# Osprey Raptor 6 VS Raptor 10, maybe Camelbak M.U.L.E



## Bech (Mar 11, 2012)

Hello

I have a hard time and determine what hydration bag need, I've looked at these third
Osprey Raptor 6
Osprey Raptor 10
Camelbak M.U.L.E

I know 2 of them are more or less identical, but I want a bag that can contain the things I need to but still not too large.

This is what I need with me.
1 x 26" hose (Perhaps 2 for long trips)
1 x CO2 pump (Perhaps an ordinary compact pump)
1 x MultiTool
2 x tire tool

For longer trips, I would like to have the opportunity to bring some food and a place and have a thin sweater in.

I want a bag that can contain these things and im pretty sure Raptor 10 and MULE can, but do not know if it becomes too loose when I have only small things with me.

Some have experience with these bags? Perhaps someone will share a few pictures with bags packed with something similar to my needs.

If there is room in the Raptor 6 to these things, it's great because the bag is very compact, it appeals to me.

Sorry my bad English.

Regards Henrik Jensen - Denmark


----------



## Bech (Mar 11, 2012)

I have also had looked at the Viper 10 and 7 but think they are much the same size as the Raptor 10 and 6


----------



## rawdoggie (Jan 16, 2012)

I can comment on the raptors. I got a raptor 6 but it really wasn't enough cargo room to really hold much with the bladder full. I managed to get a multi tool, some zip ties and some energy bars in and struggled to get my gloves in. But I liked how light it was which was mainly due to the fact that it had a 2 liter bladder as opposed to my old 3 liter camelbak. 

I returned the 6 and got the 10 which is much better and for what you are wanting to pack. But the raptor 10 comes with a 3 liter bladder so I bought an extra 2 liter bladder that I use most of the time and then use the 3 on the long rides. The 10 has an extra pocket vertically on the outside compared to the 6 which makes a substantial difference in organizing and is very convenient. 

So far I like the raptor bladders better than the camelbaks. They are more flat when full compared to the barreling of the camelback. And the handle on the bladder is a nice change. 

The raptors have sleeves internally for a pump and tube too. 

The mule has a lot of good storage too and you will probably find one cheaper. You can't go wrong with a mule but if you like some of the fancier features go with the raptor 10.


----------



## PissedOffCil (Oct 18, 2007)

You should consider the Camelbak Octane XCT. Althoguh it's meant for trail running it serves MTBing very well with 3L of water and many pockets to hold all you mention. Use the hip pockets for multi-tool & tire levers. Use the top pocket for tubes & pump.


----------



## mojojojoaf (Sep 9, 2008)

I own both a raptor 10 and Mule.
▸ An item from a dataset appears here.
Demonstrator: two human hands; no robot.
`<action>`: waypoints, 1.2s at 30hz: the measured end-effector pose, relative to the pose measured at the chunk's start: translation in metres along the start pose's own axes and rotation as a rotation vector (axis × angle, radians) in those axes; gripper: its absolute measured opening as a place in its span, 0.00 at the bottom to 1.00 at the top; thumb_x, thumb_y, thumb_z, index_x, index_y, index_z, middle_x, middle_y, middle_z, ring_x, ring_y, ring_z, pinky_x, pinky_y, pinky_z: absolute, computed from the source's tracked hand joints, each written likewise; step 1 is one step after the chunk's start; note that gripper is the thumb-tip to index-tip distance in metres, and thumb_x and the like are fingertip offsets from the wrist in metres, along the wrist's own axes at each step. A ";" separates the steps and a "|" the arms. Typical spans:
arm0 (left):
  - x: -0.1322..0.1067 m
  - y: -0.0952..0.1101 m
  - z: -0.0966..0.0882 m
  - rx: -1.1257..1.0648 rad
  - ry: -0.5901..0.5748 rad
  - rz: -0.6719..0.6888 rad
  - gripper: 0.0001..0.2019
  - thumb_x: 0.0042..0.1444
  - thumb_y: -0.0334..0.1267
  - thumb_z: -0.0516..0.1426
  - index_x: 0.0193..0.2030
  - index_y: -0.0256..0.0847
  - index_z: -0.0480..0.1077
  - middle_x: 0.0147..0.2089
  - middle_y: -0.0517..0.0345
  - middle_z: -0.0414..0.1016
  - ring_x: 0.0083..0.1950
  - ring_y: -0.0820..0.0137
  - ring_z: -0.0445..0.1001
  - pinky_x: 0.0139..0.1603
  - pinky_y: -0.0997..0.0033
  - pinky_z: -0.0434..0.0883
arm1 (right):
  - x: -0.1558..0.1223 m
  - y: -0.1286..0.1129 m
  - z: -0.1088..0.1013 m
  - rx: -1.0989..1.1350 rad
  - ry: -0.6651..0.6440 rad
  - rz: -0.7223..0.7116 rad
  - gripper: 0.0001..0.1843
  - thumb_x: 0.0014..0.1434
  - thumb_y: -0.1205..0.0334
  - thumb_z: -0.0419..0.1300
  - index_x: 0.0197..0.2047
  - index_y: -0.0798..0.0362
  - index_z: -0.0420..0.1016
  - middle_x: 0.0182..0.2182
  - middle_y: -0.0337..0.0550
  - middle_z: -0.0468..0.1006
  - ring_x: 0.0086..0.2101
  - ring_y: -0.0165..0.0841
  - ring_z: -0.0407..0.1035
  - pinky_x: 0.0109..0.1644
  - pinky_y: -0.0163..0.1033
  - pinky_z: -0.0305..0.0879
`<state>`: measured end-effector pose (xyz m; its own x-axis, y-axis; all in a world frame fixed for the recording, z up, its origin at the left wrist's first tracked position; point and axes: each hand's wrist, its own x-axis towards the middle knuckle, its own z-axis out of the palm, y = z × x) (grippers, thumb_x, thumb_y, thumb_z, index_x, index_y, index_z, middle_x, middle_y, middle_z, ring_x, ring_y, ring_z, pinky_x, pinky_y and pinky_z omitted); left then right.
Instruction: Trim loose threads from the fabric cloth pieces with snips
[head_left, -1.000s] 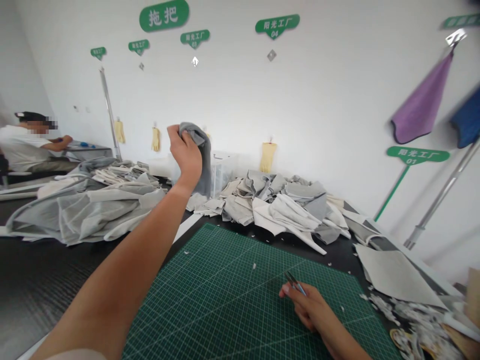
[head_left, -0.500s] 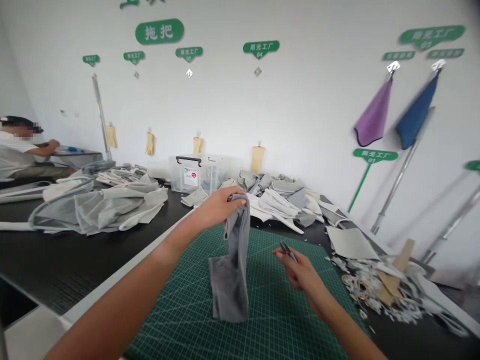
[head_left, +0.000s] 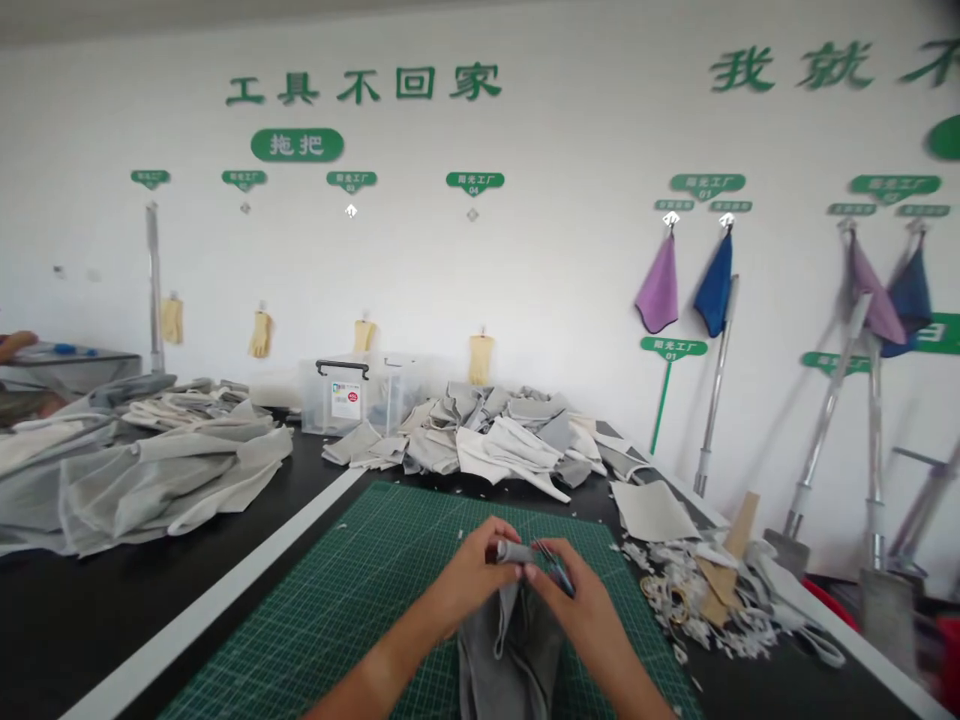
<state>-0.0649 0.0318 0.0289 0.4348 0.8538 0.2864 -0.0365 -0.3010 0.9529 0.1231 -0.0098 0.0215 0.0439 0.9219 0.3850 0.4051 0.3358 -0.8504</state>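
A piece of grey fabric (head_left: 506, 655) hangs from my left hand (head_left: 472, 570), which is closed on its folded upper edge. My right hand (head_left: 585, 605) is closed around a small pair of snips (head_left: 556, 572), with its fingertips at the same edge, close beside my left fingers. Part of the tool is hidden in my palm. The lower fabric drops between my forearms, over the green cutting mat (head_left: 360, 580), and runs out of view at the bottom.
Behind the mat lies a pile of grey and white fabric pieces (head_left: 510, 440), with a clear plastic box (head_left: 315, 405) to its left. More grey fabric (head_left: 172, 470) covers the left table. Small scraps (head_left: 675, 600) and a pale sheet (head_left: 652, 510) lie at the right.
My left hand has come down and nearer with the fabric, and my right hand has moved in from the right to meet it. The view has tilted up and turned right.
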 end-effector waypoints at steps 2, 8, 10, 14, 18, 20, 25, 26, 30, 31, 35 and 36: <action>-0.004 -0.014 0.003 0.018 0.000 0.009 0.12 0.49 0.35 0.64 0.42 0.46 0.72 0.37 0.59 0.72 0.40 0.66 0.70 0.40 0.67 0.64 | -0.003 0.002 0.000 -0.074 -0.045 -0.009 0.20 0.59 0.43 0.62 0.44 0.50 0.77 0.36 0.41 0.78 0.37 0.37 0.70 0.40 0.36 0.63; -0.012 -0.026 0.004 -0.055 -0.023 0.021 0.13 0.49 0.35 0.65 0.43 0.38 0.73 0.37 0.58 0.73 0.40 0.67 0.70 0.42 0.70 0.65 | -0.007 0.011 0.006 -0.112 -0.023 -0.041 0.20 0.63 0.45 0.57 0.36 0.53 0.77 0.31 0.41 0.78 0.34 0.36 0.69 0.39 0.36 0.60; -0.012 -0.024 0.003 -0.111 -0.060 0.019 0.15 0.49 0.35 0.65 0.44 0.36 0.74 0.39 0.56 0.75 0.42 0.66 0.72 0.45 0.69 0.66 | -0.004 0.017 0.005 -0.079 -0.008 -0.017 0.23 0.64 0.42 0.54 0.36 0.54 0.77 0.30 0.41 0.78 0.33 0.37 0.69 0.38 0.36 0.60; -0.011 -0.021 0.003 -0.100 -0.041 0.029 0.12 0.54 0.41 0.63 0.41 0.34 0.76 0.38 0.55 0.76 0.40 0.66 0.72 0.43 0.70 0.66 | -0.001 0.022 -0.001 -0.083 0.062 0.004 0.22 0.64 0.43 0.55 0.38 0.54 0.77 0.32 0.42 0.78 0.34 0.37 0.70 0.38 0.37 0.61; -0.009 -0.021 0.003 -0.010 0.106 0.009 0.14 0.55 0.46 0.62 0.35 0.34 0.74 0.30 0.60 0.71 0.33 0.70 0.67 0.35 0.73 0.62 | -0.010 0.010 -0.002 -0.143 0.175 0.007 0.19 0.64 0.44 0.57 0.44 0.51 0.75 0.34 0.40 0.79 0.32 0.35 0.69 0.38 0.36 0.61; -0.008 -0.022 0.004 -0.001 0.118 0.017 0.15 0.55 0.48 0.62 0.32 0.35 0.71 0.28 0.62 0.68 0.31 0.72 0.65 0.33 0.74 0.60 | -0.016 0.003 0.002 -0.150 0.118 -0.009 0.19 0.64 0.43 0.57 0.46 0.50 0.74 0.34 0.39 0.79 0.31 0.35 0.69 0.37 0.36 0.61; -0.009 -0.023 0.009 -0.043 0.035 0.065 0.14 0.55 0.45 0.63 0.30 0.36 0.69 0.29 0.62 0.69 0.32 0.73 0.66 0.35 0.74 0.62 | -0.023 -0.004 0.014 -0.111 -0.086 -0.049 0.18 0.63 0.44 0.58 0.46 0.49 0.75 0.33 0.37 0.78 0.33 0.35 0.71 0.38 0.35 0.61; -0.009 -0.023 0.009 -0.035 0.019 0.079 0.14 0.55 0.45 0.63 0.30 0.35 0.70 0.29 0.61 0.70 0.32 0.72 0.67 0.36 0.74 0.63 | -0.023 -0.003 0.014 -0.102 -0.087 -0.053 0.17 0.64 0.44 0.58 0.45 0.49 0.75 0.33 0.38 0.79 0.34 0.35 0.71 0.38 0.35 0.62; -0.011 -0.019 0.010 0.025 -0.019 0.132 0.13 0.58 0.44 0.60 0.36 0.34 0.76 0.32 0.58 0.72 0.35 0.70 0.69 0.38 0.73 0.64 | -0.018 -0.001 0.009 -0.074 -0.047 -0.082 0.16 0.66 0.48 0.56 0.43 0.50 0.77 0.36 0.40 0.80 0.38 0.37 0.72 0.41 0.35 0.62; -0.011 -0.018 0.009 0.044 -0.024 0.137 0.13 0.59 0.44 0.59 0.37 0.34 0.77 0.33 0.58 0.73 0.36 0.70 0.69 0.39 0.73 0.64 | -0.017 -0.001 0.008 -0.067 -0.047 -0.089 0.16 0.66 0.49 0.56 0.43 0.50 0.78 0.37 0.40 0.80 0.38 0.37 0.72 0.42 0.35 0.62; -0.012 -0.016 0.009 0.186 0.052 0.149 0.12 0.60 0.43 0.58 0.35 0.36 0.76 0.30 0.59 0.72 0.33 0.71 0.68 0.35 0.74 0.63 | -0.015 -0.003 0.003 -0.077 -0.042 -0.085 0.19 0.67 0.47 0.53 0.40 0.52 0.77 0.34 0.41 0.79 0.36 0.36 0.71 0.40 0.35 0.62; -0.013 -0.016 0.008 0.229 0.083 0.153 0.11 0.60 0.43 0.58 0.34 0.36 0.75 0.29 0.60 0.71 0.32 0.71 0.68 0.34 0.74 0.62 | -0.015 -0.004 0.001 -0.079 -0.025 -0.082 0.20 0.67 0.46 0.53 0.39 0.52 0.77 0.33 0.41 0.79 0.35 0.36 0.71 0.39 0.35 0.62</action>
<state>-0.0631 0.0220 0.0095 0.3644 0.8198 0.4417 0.1120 -0.5094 0.8532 0.1198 -0.0246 0.0186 -0.0144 0.8967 0.4424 0.4771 0.3950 -0.7851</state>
I use both interchangeably as the need suits the pack. I use the Osprey for the most part- its a touch lighter to me and carries more than my mule and is cooler on my back.

my .02


----------



## strangelybrown44 (Apr 17, 2012)

I am no longer a big fan of Camelbak. I rode with a MULE for years. I got it because of its cargo space - I also wanted a pack that would compress when not loaded but had plenty of room for snacks and layers on longer rides. Because of the the barreling of Camelbak's bladder I could not fit much of anything in the main cargo compartment when the bladder was full.
I recently bought an Osprey Zealoth 16 and so far love it. Though I haven't had the chance to take it on a ride yet I have been able to fit a great deal of gear in it with the bladder full. It's a far amount larger than the packs you're looking at, but sits comfortably on my back and the bag is designed with a great attention to detail, something I noticed in all the Osprey packs I considered. 
Personally I'd go with the Raptor 10. Osprey makes a good product.
-Mike R


----------



## skurfer333 (Oct 3, 2007)

I'm using the Viper 10 and I love it. I used to use CamelBak products like the MULE and the LOBO, but they really fall short compared to Osprey. The Osprey packs have cooler back panels and more comfortable suspension. I also really like the magnet that keeps my bite valve on my shoulder strap.


----------



## Bech (Mar 11, 2012)

I was passing a store today where I could get Raptor 10 and Mule in the hands.

The quality and detali of the Raptor feels just better, so it's the one I ordered.

However, it seems like it takes up more space on your back than the MULE, but it seems more flat. I dont hope it will be a problem.

I have used an Osprey Quantum 30 as my day-pack for a year and are really pleased with it.


----------



## PissedOffCil (Oct 18, 2007)

strangelybrown44 said:


> Because of the the barreling of Camelbak's bladder


They flattened and widenend their latest version of the bladder (called Antidote). It's much better now.


----------